Su último disco encabeza una serie que continuará el próximo febrero con la edición de una grabación con una orquesta sinfónica checa y, posteriormente, con la publicación de un registro de temas inéditos acompañado al piano (como en Rodolfo, uno de los trabajos más interesantes de su período post El amor después del amor). Allí, con una producción impecable y una banda tan potente como ajustada –y delicada cuando es necesario- elige un tono coloquial y directo. Si lo que quiere decir es que una vida sin lucha no tiene sentido o que hay que construir un caballo de Troya para destruir ciudades dice exactamente eso. Pero, por supuesto, no se niega –ni niega al oyente– el placer de frases desgarradas como “Te vas esfumando en el viento, nos vamos perdiendo en el tiempo” en la exquisita “La música de los sueños de tu juventud”, donde el acompañamiento de piano remite en algo a la guitarra de “Blackbird”. Hay riffs contundentes, como el del inicial “Vamos a lograrlo”. Hay algo casi epistolar en “Encuentros cercanos”. Y hay, claro, una improvisación en la que cuenta una improvisación. Unas cervezas tomadas en Londres (“London Town”, puntualiza la canción) junto a Elvis Costello y sus voces, una junto a la otra, en “Beer Blues”.

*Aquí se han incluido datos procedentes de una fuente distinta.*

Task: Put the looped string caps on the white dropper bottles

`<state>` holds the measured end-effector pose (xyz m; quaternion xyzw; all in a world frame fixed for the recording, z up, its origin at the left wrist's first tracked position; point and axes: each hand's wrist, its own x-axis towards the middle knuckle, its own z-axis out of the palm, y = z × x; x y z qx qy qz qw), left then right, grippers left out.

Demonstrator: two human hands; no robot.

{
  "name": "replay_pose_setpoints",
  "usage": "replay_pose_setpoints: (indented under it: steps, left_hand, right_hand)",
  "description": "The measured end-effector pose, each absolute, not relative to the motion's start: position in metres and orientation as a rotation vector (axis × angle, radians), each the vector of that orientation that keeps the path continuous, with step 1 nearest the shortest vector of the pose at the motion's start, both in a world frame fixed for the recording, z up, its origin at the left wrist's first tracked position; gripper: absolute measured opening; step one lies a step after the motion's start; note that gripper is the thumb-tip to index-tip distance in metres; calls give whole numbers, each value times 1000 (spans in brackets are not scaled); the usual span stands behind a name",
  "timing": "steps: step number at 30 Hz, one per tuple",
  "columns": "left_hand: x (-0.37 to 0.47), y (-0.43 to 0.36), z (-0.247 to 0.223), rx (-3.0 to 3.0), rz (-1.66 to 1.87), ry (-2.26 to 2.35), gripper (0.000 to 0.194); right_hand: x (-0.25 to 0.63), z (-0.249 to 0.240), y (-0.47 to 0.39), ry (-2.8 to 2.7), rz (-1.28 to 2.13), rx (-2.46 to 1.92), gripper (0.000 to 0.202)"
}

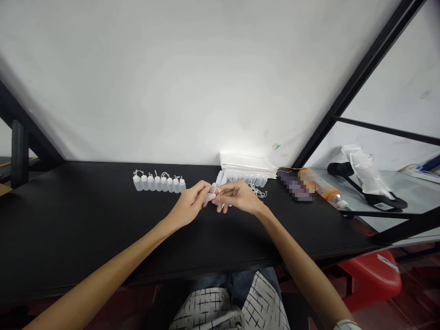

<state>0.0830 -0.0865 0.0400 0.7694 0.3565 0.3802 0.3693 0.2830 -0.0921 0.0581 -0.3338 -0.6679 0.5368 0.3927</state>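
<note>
Over the middle of the black table, my left hand (189, 205) is closed around a small translucent white plastic bottle (208, 197), tilted with its neck to the right. My right hand (242, 197) pinches at the neck end, where a thin white string (217, 189) loops up; its exact grip is partly hidden by the fingers. To the left stands a row of several similar bottles (158, 184), upright, with white strings about their necks. More small bottles (259, 181) lie behind my right hand, beside a loose bunch of white strings (258, 191).
A stack of white sheets (245, 162) rests against the wall. On the right are a blurred dark phone-like item (295, 187), an orange-labelled plastic bottle (325, 189) and a black object with a clear bag (367, 172). A red stool (374, 275) stands below, right.
</note>
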Motion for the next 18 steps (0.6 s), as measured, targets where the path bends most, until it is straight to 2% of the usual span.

María Moreno, en un notable artículo publicado por la revista Rolling Stone en 1998, decía que Páez podía llegar a ser el peor entrevistado, en la medida en que todo, hasta sus errores y las confesiones de sus flaquezas, estaba absolutamente editado de antemano. También, como en la más reciente –y no menos notable– entrevista realizada por Hinde Pomeraniec para Infobae, en 2018, podía demostrar ser el mejor entrevistado posible. Es cierto, en sus charlas con periodistas habla de un gato gay al que le gustaba Noche transfigurada de Schönberg, y de su recuerdo y admiración por Gerardo Gandini –Alina, una de las hijas del compositor, tocó en su banda y él fue el orquestador de un concierto en el Colón, en 1996– que, a su vez, tenía una particular fascinación por “Carabelas nada”. Habla de sus lecturas y de las películas amadas y de otros amores menos evidentes, como la música de Haydn. Su mundo es el del rock solo en parte y el mundo del rock admite de él solo una parte. Él es un personaje mucho más complejo. Es el de las citas cultísimas, el de las referencias cinematográficas, el que menciona a Fogwill, el letrista genial de una cantidad abrumadora de canciones. El melodista ejemplar capaz de rendir pleitesía, con sus amplios arcos melódicos, a los Beatles y al tango a la vez, y es, por supuesto, el de los raros peinados nuevos y el ídolo pop amado por multitudes en toda América Latina. Y es el compositor al que Mercedes Sosa y Caetano han admirado y el que supo ser el mejor partenaire imaginable de sus maestros (en aquel La La La que lo encontró junto con Luis Alberto Spinetta, ambos en estado de gracia. y como tecladista de Charly García). El que, ya lejos del 63, canta en el 21, con energía inalterable, que es posible lograrlo.